The meeting allowed members to express serious concerns regarding their future deployment. They were mostly concerned that higher authorities were disregarding the mental and physical strain of running two large camps and that the command might be planning an indefinitely long deployment of the 432nd without considering rotating the unit with other civil affairs companies which had not been used during the Gulf crisis.

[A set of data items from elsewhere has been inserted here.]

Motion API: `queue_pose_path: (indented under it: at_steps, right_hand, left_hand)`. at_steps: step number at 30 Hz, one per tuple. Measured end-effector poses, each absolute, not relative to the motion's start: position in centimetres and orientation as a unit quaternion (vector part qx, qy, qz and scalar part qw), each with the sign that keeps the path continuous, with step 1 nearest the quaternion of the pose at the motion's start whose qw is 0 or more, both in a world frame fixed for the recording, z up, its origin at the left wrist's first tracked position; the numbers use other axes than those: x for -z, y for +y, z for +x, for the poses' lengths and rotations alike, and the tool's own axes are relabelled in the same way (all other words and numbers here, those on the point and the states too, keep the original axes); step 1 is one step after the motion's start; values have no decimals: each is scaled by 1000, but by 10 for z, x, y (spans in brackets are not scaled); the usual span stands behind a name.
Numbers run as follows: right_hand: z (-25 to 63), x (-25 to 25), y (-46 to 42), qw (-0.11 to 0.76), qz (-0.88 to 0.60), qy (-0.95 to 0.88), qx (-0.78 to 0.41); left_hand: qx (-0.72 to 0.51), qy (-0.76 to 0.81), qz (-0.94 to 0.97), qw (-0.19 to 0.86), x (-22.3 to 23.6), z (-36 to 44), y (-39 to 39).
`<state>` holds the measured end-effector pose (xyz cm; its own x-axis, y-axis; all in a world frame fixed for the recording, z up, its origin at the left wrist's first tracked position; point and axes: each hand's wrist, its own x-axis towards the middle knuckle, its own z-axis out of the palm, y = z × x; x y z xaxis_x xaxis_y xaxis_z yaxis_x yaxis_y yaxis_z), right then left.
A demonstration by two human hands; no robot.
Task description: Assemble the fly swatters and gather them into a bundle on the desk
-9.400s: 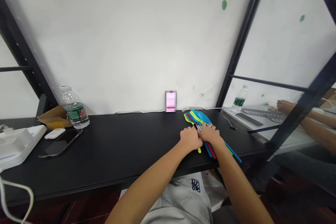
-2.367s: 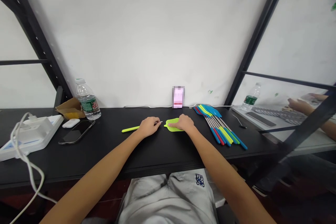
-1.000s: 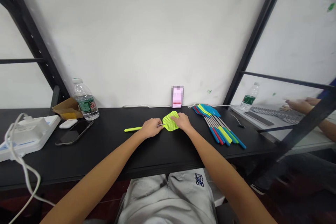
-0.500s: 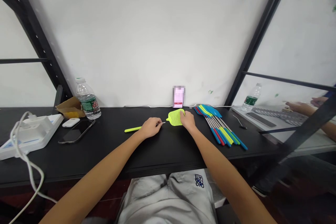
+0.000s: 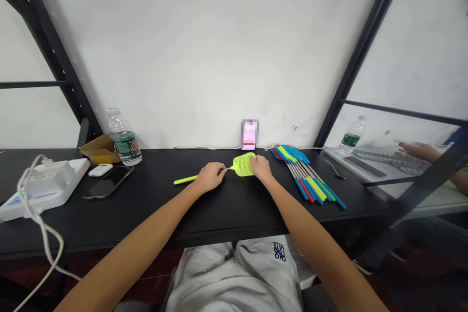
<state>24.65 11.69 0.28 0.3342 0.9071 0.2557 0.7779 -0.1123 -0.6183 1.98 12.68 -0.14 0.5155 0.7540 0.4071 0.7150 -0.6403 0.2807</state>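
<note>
My left hand (image 5: 211, 176) is closed round the thin metal rod of a yellow-green handle (image 5: 185, 180). The handle sticks out to the left of that hand, and the rod's tip shows on its right. My right hand (image 5: 262, 167) pinches the right edge of a perforated yellow-green fly swatter head (image 5: 243, 165). The neck of the head points left and meets the rod tip; whether the rod sits inside it I cannot tell. To the right, several fly swatters (image 5: 307, 175) in blue, red, yellow and green lie fanned out side by side on the black table (image 5: 153, 219).
At the left are a water bottle (image 5: 126, 142), a cardboard box (image 5: 99, 151), a white earbud case (image 5: 100, 170), a dark phone (image 5: 109, 183) and a white power strip (image 5: 47, 180) with cables. A lit phone (image 5: 249, 135) leans on the wall. Another person's arm (image 5: 420, 150) shows beyond the right frame post.
From a bundle held in both hands, the swatters came to lie fanned out at the right. Lately the swatter head, apart from the rod half a second ago, has come up against its tip.
</note>
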Motion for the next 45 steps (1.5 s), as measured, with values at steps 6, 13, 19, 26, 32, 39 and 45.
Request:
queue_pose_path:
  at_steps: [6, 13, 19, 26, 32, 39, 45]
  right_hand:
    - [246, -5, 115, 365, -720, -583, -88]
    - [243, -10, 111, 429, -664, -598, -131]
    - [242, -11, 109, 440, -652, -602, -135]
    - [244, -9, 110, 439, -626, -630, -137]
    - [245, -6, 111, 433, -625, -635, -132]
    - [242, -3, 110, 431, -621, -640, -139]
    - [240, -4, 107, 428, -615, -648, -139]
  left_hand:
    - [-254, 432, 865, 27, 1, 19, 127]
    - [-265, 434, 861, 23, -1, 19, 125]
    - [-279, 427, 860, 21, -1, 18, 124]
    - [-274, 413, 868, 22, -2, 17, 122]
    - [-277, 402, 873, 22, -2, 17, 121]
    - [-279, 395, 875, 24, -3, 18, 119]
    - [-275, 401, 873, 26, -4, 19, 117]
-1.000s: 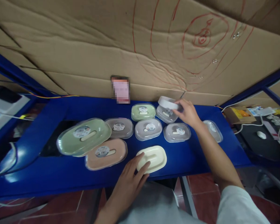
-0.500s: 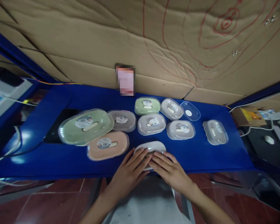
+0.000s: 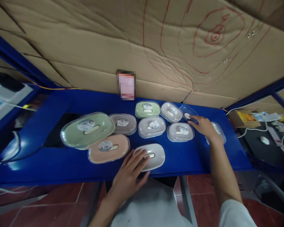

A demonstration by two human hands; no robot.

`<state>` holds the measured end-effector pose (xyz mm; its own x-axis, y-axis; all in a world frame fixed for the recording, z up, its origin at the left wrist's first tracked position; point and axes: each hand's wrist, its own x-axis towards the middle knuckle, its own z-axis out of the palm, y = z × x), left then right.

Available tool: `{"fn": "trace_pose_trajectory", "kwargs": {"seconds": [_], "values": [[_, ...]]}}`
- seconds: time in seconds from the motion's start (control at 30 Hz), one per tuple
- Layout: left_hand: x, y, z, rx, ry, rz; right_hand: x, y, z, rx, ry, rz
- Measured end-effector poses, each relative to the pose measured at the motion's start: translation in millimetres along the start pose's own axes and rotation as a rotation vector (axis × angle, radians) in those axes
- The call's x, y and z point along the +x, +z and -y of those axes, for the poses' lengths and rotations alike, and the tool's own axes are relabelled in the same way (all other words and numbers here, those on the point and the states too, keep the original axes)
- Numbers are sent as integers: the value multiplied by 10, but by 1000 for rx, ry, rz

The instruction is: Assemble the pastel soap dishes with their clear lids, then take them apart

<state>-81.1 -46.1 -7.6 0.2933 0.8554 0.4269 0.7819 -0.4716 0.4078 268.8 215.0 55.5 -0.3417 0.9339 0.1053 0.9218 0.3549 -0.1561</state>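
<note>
My left hand (image 3: 133, 170) rests on the left side of a pale grey oval plastic box (image 3: 157, 154) at the table's front edge, its fingers outstretched over the lid near a cream oblong piece. No clear cover shows over this box. At the back right, my right hand (image 3: 204, 126) reaches over the table, fingers extended to the near edge of a clear oval plastic cover (image 3: 190, 111) with a round white sticker. Whether the fingertips touch the cover I cannot tell. Behind that forearm, another grey box (image 3: 221, 132) is partly hidden.
Several clear-covered oval boxes with round labels lie on the blue table (image 3: 61, 164): a big green one (image 3: 97, 130), a peach one (image 3: 119, 148), a small green one (image 3: 142, 113) and grey ones (image 3: 152, 121). A phone-like screen (image 3: 126, 85) leans on the cardboard wall (image 3: 85, 53).
My right hand has left the front box and moved right and away from me to the clear cover. My left hand stays on the box. The whole view has shifted slightly.
</note>
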Motion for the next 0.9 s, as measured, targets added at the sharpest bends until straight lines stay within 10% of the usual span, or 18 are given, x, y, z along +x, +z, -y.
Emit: {"fn": "trace_pose_trajectory", "kwargs": {"seconds": [0.17,0.37,0.53,0.9], "values": [[-19,0,-32,-69,-39,8,39,17,-58,-19,18,-43],[18,1,-47,-127,-89,24,-1128,-207,476,547,196,-668],[18,22,-41,-188,-121,15,-1799,261,1176,1284,435,-177],[-44,102,21,-141,-65,62,-1496,682,1480,1420,383,-139]]}}
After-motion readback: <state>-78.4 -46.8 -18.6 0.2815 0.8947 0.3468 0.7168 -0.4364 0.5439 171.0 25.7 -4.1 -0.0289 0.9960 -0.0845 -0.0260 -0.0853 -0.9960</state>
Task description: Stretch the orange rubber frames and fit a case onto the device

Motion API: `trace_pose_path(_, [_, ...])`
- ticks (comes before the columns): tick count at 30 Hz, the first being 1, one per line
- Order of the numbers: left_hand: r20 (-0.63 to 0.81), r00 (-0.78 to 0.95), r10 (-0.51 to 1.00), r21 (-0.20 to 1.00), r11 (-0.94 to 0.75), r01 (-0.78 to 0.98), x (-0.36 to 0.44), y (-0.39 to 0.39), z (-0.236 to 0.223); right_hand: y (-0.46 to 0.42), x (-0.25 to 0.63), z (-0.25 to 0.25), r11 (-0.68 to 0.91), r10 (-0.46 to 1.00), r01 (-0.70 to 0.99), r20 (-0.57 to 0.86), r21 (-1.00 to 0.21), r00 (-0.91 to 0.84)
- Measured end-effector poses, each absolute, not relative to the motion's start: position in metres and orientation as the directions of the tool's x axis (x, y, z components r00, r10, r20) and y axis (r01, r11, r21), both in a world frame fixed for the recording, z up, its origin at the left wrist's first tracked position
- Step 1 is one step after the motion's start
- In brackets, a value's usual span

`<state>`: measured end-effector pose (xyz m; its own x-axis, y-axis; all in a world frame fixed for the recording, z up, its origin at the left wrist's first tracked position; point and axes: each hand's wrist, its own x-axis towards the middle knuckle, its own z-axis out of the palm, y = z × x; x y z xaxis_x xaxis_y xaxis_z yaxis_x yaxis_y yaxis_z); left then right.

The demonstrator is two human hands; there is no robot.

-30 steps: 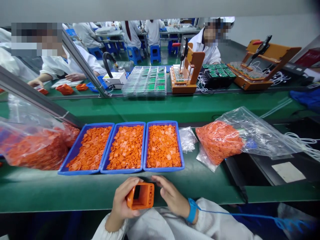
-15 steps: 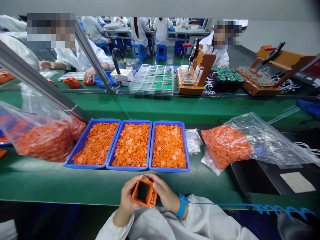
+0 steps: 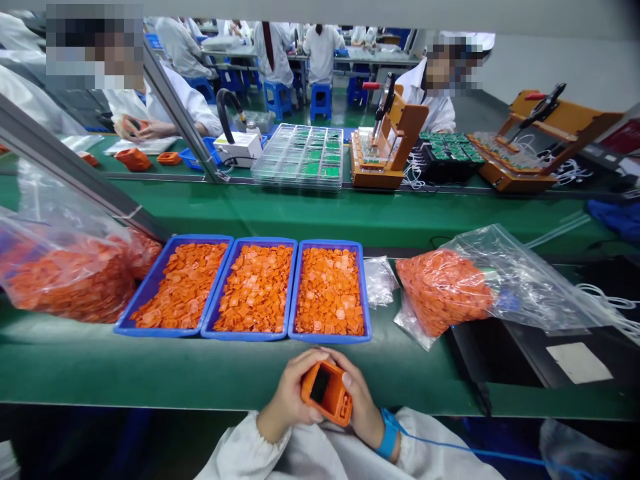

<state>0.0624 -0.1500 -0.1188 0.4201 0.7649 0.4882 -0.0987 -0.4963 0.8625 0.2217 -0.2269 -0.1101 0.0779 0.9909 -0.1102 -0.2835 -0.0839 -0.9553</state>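
Between my two hands is an orange plastic housing (image 3: 331, 408), a hollow box with its open end facing me and a dark inside. My left hand (image 3: 291, 393) wraps round its left side, thumb along the lower edge. On the other side my right hand (image 3: 361, 400) grips it, a blue strap (image 3: 387, 437) round that wrist. Both hands are above the front edge of the green table (image 3: 190, 373). Beyond them stand three blue trays of small orange pieces: a left tray (image 3: 123, 323), a middle tray (image 3: 206, 327) and a right tray (image 3: 369, 330).
Clear bags of orange parts lie at the left (image 3: 75, 280) and right (image 3: 445, 287). A black device (image 3: 500, 360) sits at the right. Across the line are a clear compartment box (image 3: 300, 160), an orange clamp fixture (image 3: 383, 160) and co-workers. A blue cord runs from my wrist strap.
My hands and the housing have shifted right, and the housing has tilted. The co-worker at the far left now has both hands together round a part.
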Motion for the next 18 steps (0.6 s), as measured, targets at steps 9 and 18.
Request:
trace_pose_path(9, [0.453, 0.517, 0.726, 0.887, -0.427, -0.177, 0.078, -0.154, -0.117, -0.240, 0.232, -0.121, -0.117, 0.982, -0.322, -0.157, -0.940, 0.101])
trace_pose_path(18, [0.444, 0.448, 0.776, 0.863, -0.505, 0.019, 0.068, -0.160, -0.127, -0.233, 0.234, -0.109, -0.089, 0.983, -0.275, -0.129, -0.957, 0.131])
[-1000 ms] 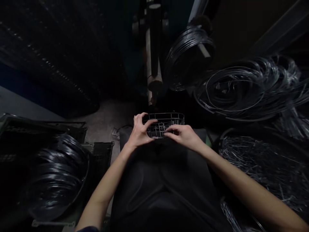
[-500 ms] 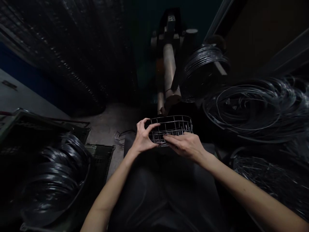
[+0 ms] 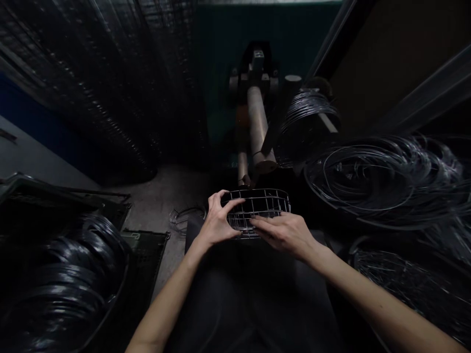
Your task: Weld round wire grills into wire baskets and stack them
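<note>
A small oval wire basket [image 3: 262, 205] of thin metal rods rests on my lap, over dark trousers [image 3: 250, 294]. My left hand [image 3: 217, 221] grips its left end, thumb on the near side and fingers curled over the rim. My right hand [image 3: 283, 232] lies on the basket's near right side with fingers closed along the wires. Both forearms reach in from the bottom of the view.
Loose coils of steel wire [image 3: 382, 176] lie at the right, with a heap of cut wire pieces [image 3: 405, 279] below them. A wire spool [image 3: 307, 125] and a machine shaft [image 3: 257, 127] stand ahead. A crate with black wire coils [image 3: 66, 274] sits at left. Wire mesh [image 3: 110, 88] leans at upper left.
The view has tilted up a little and shifted, so the machine ahead shows more. Both hands keep hold of the wire basket, with only small finger movements.
</note>
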Available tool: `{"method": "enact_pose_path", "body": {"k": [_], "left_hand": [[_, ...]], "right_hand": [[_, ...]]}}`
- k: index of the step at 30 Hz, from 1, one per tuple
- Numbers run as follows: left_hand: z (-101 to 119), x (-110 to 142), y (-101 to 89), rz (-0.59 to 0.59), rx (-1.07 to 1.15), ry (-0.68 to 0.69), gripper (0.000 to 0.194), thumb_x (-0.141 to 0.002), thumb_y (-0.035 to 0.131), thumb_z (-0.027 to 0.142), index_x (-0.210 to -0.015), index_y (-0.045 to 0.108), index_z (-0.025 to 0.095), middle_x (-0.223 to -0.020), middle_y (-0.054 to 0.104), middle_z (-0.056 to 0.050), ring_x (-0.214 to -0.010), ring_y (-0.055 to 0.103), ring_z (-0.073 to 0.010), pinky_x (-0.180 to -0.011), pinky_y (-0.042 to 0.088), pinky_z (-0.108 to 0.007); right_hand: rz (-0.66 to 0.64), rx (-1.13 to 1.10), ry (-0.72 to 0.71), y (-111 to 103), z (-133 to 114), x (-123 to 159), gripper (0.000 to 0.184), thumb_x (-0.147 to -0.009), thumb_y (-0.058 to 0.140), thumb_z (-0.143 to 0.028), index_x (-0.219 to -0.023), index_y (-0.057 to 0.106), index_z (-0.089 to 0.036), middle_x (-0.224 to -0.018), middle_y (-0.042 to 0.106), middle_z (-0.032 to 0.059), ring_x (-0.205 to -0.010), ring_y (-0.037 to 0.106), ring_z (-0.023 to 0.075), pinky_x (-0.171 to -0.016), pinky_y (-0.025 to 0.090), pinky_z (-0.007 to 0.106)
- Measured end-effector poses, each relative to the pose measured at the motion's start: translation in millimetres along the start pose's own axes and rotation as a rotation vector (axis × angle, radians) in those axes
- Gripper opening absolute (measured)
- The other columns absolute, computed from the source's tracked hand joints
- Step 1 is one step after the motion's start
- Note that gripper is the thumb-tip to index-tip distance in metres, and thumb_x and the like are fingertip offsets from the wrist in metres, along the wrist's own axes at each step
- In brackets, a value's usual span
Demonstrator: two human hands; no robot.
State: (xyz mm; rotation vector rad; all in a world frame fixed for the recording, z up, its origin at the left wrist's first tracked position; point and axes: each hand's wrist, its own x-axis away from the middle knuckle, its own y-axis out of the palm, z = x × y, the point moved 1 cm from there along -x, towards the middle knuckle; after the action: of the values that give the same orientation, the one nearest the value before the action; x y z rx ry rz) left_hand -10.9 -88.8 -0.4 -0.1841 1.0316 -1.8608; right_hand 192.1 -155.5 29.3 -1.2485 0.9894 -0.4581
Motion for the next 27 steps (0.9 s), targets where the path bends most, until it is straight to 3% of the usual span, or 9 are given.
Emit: {"method": "enact_pose_path", "body": {"k": [5, 17, 23, 27], "left_hand": [[3.6, 0.7, -4.1, 0.018, -0.017, 0.003, 0.076, -0.055, 0.084, 0.036, -0.125, 0.055, 0.028, -0.134, 0.027, -0.01, -0.126, 0.028, -0.035, -0.106, 0.035, -0.054], [-6.2, -28.3, -10.7, 0.003, 0.011, 0.011, 0.079, -0.052, 0.086, 0.033, -0.125, 0.055, 0.029, -0.131, 0.031, -0.01, -0.126, 0.03, -0.035, -0.105, 0.037, -0.053], [-5.5, -29.0, -16.1, -0.039, 0.003, 0.001, 0.077, -0.052, 0.086, 0.034, -0.123, 0.056, 0.028, -0.128, 0.035, -0.009, -0.124, 0.034, -0.0318, -0.106, 0.036, -0.05], [-7.9, -39.7, -20.4, -0.053, 0.011, -0.049, 0.078, -0.051, 0.086, 0.034, -0.123, 0.057, 0.029, -0.128, 0.036, -0.008, -0.124, 0.034, -0.0314, -0.106, 0.037, -0.049]], "right_hand": [[0.025, 0.016, -0.021, -4.7, -1.0, -1.6, 0.023, -0.093, 0.05, -0.026, -0.107, 0.068, -0.025, -0.102, 0.072, -0.0006, -0.067, 0.067, 0.0118, -0.055, 0.04, 0.026], [0.014, 0.03, 0.021, -5.5, 16.3, -20.5, 0.024, -0.092, 0.051, -0.028, -0.109, 0.068, -0.026, -0.102, 0.072, -0.0018, -0.067, 0.068, 0.0127, -0.053, 0.041, 0.025], [-0.056, 0.028, 0.104, -5.8, 13.9, -17.8, 0.025, -0.089, 0.056, -0.029, -0.11, 0.07, -0.029, -0.101, 0.073, -0.0023, -0.065, 0.067, 0.013, -0.054, 0.041, 0.025], [-0.032, 0.021, 0.141, -6.0, 18.2, -26.0, 0.025, -0.091, 0.054, -0.028, -0.11, 0.07, -0.031, -0.098, 0.073, -0.004, -0.065, 0.067, 0.0136, -0.05, 0.038, 0.024]]}}
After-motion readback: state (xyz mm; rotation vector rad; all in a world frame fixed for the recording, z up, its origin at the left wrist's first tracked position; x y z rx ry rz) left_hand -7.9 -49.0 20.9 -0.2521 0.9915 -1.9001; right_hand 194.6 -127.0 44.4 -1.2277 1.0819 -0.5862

The commander attempted to alleviate fears of an indefinite deployment by demonstrating how much of the unit's mission was completed at that date, permitting an imminent handoff of the camp to civilian agencies and the unit's redeployment to the US. Nine days later, on Thursday, May 23rd, the unit received warning orders releasing the unit from duty in northern Iraq between June 4-6. The troops finally had their date for the beginning of redeployment. (Preston's letter home)

By May 23rd it was evident that the job of the 432nd had been well done: in the mountains, civilian deaths had dropped from about 2,000 per clay to about 100 per day, a close-to-average figure for a population of over 2 million. Down in the valley, the 432nd was now coordinating the life of two camps totalling a combined population of nearly 40,000 people. And best of all, the highways out of the valley began filling with vehicles returning refugees to their homes in the region.

The question that remained in the minds of the troops as they began to leave the valley for the US concerned the future. What will happen to these children, the wide-eyed "hello birds" who constantly swarmed around "mister" GI? What will happen to the women, most often remembered balancing water containers on their shoulders or kneeling before fires preparing meals? What will happen to the men, who will never be forgotten in a multitude of jobs they performed for the soldiers: In food distribution; supply areas; night security; and, perhaps most demanding of all, as interpreters. They will be remembered as a multitude of faces and no longer a generic name in newspapers, the Kurds. They will be remembered as people, with whom members of the 432nd have shared intense and unforgetttable memories.